● **Try it**
Could you output each line below precisely as it stands, without the images?

● **Data**
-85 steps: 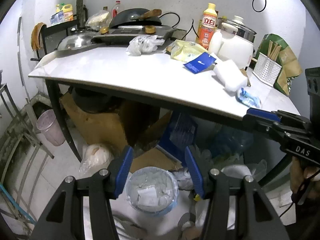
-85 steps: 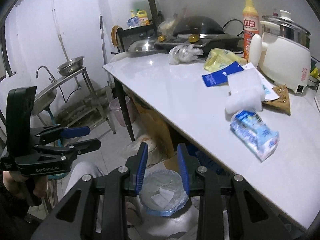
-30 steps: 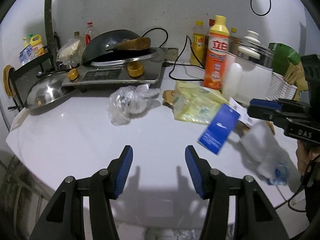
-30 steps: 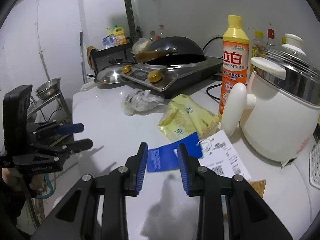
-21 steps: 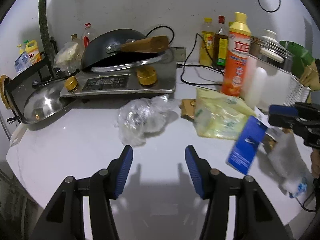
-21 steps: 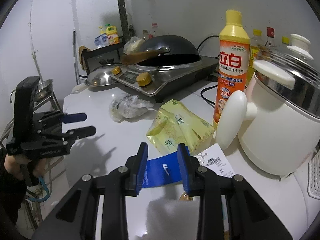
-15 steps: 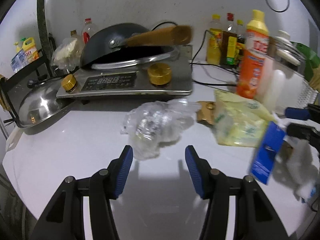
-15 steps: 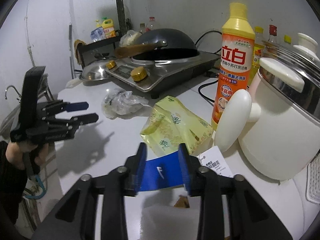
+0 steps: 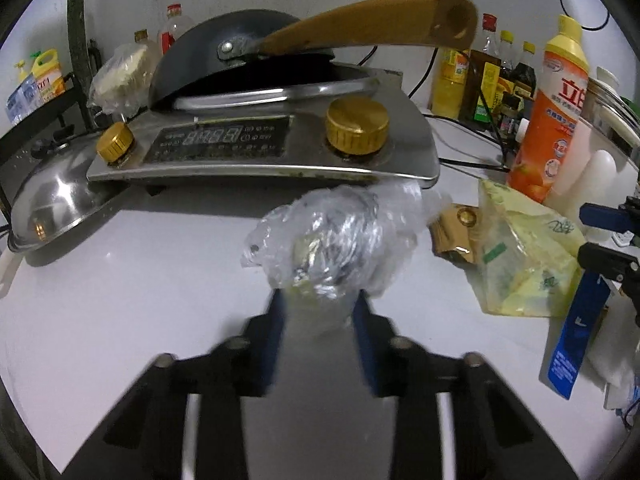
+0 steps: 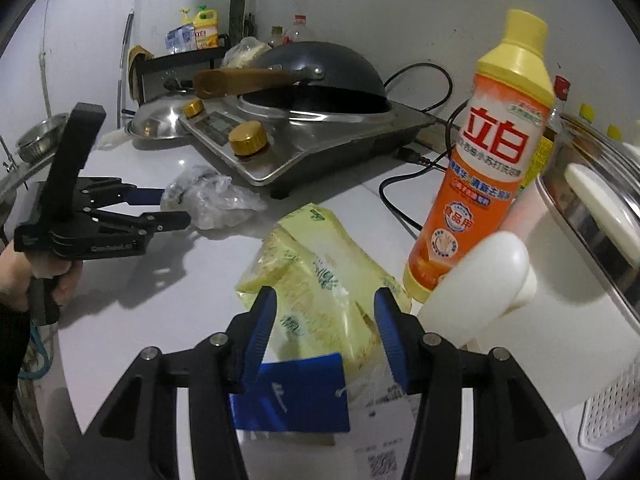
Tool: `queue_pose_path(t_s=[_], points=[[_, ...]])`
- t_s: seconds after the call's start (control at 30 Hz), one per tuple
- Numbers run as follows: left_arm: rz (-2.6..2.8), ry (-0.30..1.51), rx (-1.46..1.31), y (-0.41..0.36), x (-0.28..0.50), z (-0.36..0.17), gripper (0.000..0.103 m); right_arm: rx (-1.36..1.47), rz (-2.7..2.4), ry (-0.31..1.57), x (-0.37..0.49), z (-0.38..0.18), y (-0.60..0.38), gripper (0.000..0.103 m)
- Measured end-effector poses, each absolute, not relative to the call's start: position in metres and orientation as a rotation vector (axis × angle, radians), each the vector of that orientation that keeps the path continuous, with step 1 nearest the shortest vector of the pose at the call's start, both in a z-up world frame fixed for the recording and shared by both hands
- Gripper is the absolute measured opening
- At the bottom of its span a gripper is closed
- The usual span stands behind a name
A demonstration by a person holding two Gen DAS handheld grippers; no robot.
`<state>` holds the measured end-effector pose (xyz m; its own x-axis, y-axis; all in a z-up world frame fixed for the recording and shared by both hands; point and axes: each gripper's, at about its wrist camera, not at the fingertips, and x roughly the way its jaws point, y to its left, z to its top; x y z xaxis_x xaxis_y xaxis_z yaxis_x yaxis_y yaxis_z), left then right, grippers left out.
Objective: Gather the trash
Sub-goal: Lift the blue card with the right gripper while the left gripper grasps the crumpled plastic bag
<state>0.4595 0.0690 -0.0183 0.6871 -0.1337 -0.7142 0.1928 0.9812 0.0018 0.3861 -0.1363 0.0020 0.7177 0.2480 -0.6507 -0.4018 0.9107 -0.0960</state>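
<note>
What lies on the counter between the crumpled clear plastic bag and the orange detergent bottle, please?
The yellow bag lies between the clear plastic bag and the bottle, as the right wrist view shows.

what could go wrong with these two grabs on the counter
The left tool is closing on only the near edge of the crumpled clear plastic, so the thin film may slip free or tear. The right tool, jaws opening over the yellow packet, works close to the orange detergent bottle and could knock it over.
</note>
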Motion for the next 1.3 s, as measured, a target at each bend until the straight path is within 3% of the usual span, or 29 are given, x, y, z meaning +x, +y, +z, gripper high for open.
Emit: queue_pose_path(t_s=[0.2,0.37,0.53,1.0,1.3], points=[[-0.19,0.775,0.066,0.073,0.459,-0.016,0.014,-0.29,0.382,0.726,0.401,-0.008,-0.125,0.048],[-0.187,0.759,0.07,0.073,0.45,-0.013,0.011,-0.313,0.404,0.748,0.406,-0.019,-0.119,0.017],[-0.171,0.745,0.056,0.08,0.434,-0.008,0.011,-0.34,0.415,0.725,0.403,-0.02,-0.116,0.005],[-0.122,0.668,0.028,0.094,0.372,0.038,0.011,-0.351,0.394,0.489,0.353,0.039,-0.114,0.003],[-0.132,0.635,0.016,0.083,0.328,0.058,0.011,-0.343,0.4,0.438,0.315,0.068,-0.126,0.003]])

● **Result of the task**
-85 steps: 
-85 steps: 
-30 steps: 
-30 steps: 
-21 steps: 
-21 steps: 
-15 steps: 
-15 steps: 
+0 steps: 
+0 steps: 
Tool: `queue_pose_path(t_s=[_], points=[[_, ...]])`
- t_s: seconds after the call's start (control at 30 Hz), one per tuple
- Numbers run as follows: left_arm: rz (-2.6..2.8), ry (-0.30..1.51), rx (-1.46..1.31), y (-0.41..0.36), x (-0.28..0.50), z (-0.36..0.17), gripper (0.000..0.103 m); right_arm: rx (-1.36..1.47), rz (-2.7..2.4), ry (-0.31..1.57), x (-0.37..0.49), z (-0.38..0.18), y (-0.60..0.38), gripper (0.000..0.103 m)
- Measured end-effector poses, each absolute, not relative to the call's start: position in metres and orientation as a rotation vector (axis × angle, radians), each the vector of that orientation that keeps the path continuous, with step 1 nearest the shortest vector of the pose at the call's start, both in a z-up world frame fixed for the recording and shared by both hands
- Gripper is the absolute measured opening
- At the bottom of its span a gripper is closed
- The usual span stands behind a name
A demonstration by a person holding two Gen DAS handheld grippers; no robot.
`<state>` holds the measured end-effector pose (xyz m; its own x-axis, y-axis; all in a z-up world frame fixed for the recording and shared by both hands; point and axes: each gripper's, at about its wrist camera, not at the fingertips, and x roughly the way its jaws point, y to its left, z to its top; x y z xaxis_x xaxis_y xaxis_z yaxis_x yaxis_y yaxis_z), left then right, grippers left out.
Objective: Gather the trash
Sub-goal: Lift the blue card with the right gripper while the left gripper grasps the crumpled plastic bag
<state>0.4595 0.0690 -0.0183 0.6871 -0.1337 -0.7142 0.1928 0.9812 0.0018 0.3861 -0.1363 0.0020 0.7177 0.2480 -0.6507 -0.4018 0.9107 -0.0960</state>
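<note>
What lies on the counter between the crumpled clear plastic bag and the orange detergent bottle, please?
The yellow bag lies between the clear plastic bag and the bottle, as the right wrist view shows.

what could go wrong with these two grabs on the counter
The left tool is closing on only the near edge of the crumpled clear plastic, so the thin film may slip free or tear. The right tool, jaws opening over the yellow packet, works close to the orange detergent bottle and could knock it over.
</note>
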Motion for the next 1.3 s, as measured, a target at each bend until the straight path is within 3% of the usual span, or 29 are given, x, y, z meaning +x, +y, +z, gripper high for open.
Emit: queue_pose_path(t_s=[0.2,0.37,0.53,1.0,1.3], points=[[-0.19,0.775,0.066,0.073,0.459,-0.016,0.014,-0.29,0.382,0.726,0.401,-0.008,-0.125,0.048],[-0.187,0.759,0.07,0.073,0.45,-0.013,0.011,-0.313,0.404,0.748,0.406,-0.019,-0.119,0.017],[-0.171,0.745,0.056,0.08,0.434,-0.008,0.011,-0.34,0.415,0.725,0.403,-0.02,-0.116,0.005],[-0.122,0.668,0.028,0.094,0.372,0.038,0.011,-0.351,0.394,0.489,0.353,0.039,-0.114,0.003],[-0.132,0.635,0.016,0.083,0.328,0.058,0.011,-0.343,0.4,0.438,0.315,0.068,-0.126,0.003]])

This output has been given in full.